In Life of the Beloved, Nouwen writes: “In my own community, with many severely handicapped men and women, the greatest source of suffering is not the handicap itself, but the accompanying feelings of being useless, worthless, unappreciated, and unloved. It is much easier to accept the inability to speak, walk, or feed oneself than it is to accept the inability to be of special value to another person. We human beings can suffer immense deprivations with great steadfastness, but when we sense that we no longer have anything to offer to anyone, we quickly lose our grip on life.”
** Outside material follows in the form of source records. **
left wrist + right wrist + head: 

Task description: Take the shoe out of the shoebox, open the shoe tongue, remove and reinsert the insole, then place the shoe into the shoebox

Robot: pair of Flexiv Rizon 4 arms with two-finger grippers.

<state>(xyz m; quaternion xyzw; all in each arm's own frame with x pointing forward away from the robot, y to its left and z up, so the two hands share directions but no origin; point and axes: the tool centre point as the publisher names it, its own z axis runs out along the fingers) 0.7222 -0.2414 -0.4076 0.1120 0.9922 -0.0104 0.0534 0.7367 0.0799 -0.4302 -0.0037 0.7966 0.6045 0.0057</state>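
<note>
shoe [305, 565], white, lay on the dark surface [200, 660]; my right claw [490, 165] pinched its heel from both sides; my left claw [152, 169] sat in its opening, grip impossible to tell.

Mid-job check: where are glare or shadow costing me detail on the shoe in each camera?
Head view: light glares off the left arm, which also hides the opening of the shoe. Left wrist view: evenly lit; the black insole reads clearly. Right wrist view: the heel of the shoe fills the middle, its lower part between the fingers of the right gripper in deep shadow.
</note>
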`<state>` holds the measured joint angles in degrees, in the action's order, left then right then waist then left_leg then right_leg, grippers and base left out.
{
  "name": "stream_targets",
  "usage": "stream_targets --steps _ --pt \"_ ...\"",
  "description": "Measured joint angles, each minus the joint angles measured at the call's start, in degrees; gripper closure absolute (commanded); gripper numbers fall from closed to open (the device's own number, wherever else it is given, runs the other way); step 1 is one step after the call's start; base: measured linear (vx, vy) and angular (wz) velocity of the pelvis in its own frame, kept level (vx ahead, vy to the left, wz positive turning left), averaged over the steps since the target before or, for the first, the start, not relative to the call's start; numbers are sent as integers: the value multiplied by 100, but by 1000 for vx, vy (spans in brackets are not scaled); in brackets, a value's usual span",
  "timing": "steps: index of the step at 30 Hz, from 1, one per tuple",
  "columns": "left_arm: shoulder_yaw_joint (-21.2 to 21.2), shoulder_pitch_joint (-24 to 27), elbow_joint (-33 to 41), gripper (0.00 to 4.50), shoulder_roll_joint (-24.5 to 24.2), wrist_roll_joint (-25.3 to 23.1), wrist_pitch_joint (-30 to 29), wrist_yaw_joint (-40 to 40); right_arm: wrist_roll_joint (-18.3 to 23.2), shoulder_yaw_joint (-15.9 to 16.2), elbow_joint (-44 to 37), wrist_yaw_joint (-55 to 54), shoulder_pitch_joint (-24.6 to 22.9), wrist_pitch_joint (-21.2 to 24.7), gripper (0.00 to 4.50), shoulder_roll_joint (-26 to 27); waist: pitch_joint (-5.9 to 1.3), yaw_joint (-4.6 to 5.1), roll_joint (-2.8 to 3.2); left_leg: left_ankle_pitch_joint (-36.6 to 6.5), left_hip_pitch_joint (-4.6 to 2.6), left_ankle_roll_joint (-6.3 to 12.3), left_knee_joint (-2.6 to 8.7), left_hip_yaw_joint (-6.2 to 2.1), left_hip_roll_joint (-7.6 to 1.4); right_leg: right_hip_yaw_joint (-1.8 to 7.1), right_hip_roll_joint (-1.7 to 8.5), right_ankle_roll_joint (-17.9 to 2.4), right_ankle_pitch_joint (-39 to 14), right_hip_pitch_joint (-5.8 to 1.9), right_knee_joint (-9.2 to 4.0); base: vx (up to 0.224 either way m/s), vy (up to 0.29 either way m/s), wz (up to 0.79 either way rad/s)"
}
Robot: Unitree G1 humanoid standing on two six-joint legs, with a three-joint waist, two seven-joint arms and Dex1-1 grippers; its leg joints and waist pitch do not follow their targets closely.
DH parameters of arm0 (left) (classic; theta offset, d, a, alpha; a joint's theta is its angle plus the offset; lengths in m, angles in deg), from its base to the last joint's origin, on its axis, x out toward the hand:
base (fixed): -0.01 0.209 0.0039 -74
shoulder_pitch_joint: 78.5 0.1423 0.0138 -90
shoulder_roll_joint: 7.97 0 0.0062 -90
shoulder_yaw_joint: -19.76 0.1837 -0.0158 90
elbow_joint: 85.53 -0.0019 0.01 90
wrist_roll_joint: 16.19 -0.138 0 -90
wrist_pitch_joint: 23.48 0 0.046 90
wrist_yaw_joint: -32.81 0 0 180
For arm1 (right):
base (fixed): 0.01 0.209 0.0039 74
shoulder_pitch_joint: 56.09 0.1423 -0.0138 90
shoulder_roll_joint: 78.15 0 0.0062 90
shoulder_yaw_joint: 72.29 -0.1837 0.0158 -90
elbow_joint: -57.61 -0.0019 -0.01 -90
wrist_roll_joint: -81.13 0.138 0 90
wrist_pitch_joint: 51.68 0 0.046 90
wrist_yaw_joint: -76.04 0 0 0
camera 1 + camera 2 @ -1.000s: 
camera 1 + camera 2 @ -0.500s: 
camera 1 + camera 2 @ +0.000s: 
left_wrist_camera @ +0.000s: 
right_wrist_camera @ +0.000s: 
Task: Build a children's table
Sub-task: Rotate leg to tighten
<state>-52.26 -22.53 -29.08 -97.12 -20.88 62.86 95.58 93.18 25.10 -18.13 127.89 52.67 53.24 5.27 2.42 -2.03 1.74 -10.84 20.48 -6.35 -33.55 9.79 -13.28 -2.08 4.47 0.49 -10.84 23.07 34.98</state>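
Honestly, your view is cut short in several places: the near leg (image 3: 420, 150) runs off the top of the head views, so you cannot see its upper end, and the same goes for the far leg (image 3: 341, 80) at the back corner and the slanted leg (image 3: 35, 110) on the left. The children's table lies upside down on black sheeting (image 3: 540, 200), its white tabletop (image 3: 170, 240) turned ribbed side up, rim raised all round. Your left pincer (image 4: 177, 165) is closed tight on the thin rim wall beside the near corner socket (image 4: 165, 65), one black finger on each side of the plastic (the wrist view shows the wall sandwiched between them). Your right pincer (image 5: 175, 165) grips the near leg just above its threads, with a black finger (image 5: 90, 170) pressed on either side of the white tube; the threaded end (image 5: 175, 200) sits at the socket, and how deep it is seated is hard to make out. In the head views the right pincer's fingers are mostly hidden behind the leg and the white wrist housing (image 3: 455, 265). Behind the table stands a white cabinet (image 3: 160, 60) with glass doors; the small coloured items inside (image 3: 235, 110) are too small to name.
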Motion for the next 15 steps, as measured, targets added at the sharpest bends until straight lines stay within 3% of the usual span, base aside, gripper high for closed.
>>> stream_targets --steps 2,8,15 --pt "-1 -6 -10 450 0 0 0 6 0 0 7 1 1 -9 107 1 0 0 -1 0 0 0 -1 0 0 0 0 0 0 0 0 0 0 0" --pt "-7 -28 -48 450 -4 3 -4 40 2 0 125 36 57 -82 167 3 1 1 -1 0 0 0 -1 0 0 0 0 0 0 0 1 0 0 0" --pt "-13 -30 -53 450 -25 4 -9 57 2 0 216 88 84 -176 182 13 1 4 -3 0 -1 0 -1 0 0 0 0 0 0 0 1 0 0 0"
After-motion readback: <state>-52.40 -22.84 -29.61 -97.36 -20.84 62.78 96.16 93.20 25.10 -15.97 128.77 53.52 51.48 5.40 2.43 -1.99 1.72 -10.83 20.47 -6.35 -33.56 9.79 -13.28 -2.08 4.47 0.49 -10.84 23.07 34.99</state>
We all want to have something to offer. This is how we belong. It’s how we feel included. So if we want to include everyone, then we have to help everyone develop their talents and use their gifts for the good of the community. That’s what inclusion means—everyone is a contributor. And if they need help to become a contributor, then we should help them, because they are full members in a community that supports everyone.

When Women Come Together

Every issue in this book is a door women must walk through, or a wall we must break through, to become full contributors—the right to decide whether and when to have children, to marry or not marry, to seek opportunity, attend a university, control our income, manage our time, pursue our goals, and advance in the workplace—any workplace. For the sake of women trapped in poverty and for women at every level of society who are excluded or intimidated by powerful men, women need to meet, talk, organize, and lead—so we can break down the walls and open the doors for everyone.

I’ve been involved in women’s groups my whole life, though sometimes I didn’t recognize it until later. My all-girls high school was one large women’s group. In college and graduate school, I sought out the women I admired, especially when there were few of us. As an adult, I nurtured connections with women in every realm of life—professional, personal, spiritual. I have always had many important male friends, and they’ve been indispensable to my happiness. But it’s my women friends I come back to, especially in groups, when I’m facing my fears and need friends to help me through; they’ve walked beside me on every path of growth I took. I believe women’s groups are essential for each of us individually but also for society generally—because progress depends on inclusion, and inclusion begins with women.

I’m not saying we should include women and girls as opposed to men and boys, but along with them and on behalf of them. This is not about bringing women in and leaving others out. It’s about bringing women in as a way to bring everyone in.

Women must leave the margins and take our place—not above men or below them, but beside them—at the center of society, adding our voices and making the decisions we are qualified and entitled to make.

There will be plenty of resistance, but lasting progress will not come from a power struggle; it will come from a moral appeal. As we bring gender bias out from behind its disguises, more and more men and women will see bias where they hadn’t suspected it and will stand against it. That’s how we change the norms that hide the biases we were blind to. We see them, and we end them.

It’s not easy to transform a culture built on exclusion. It’s hard to cooperate with people who want to dominate. But we don’t have a choice. We can’t just make the insiders into the new outsiders and call it change. We have to include everyone, even those who want to exclude us. It’s the only way to build the world we want to live in. Others have used their power to push people out. We have to use our power to bring people in. We can’t just add one more warring faction. We have to end factions. It’s the only way we become whole.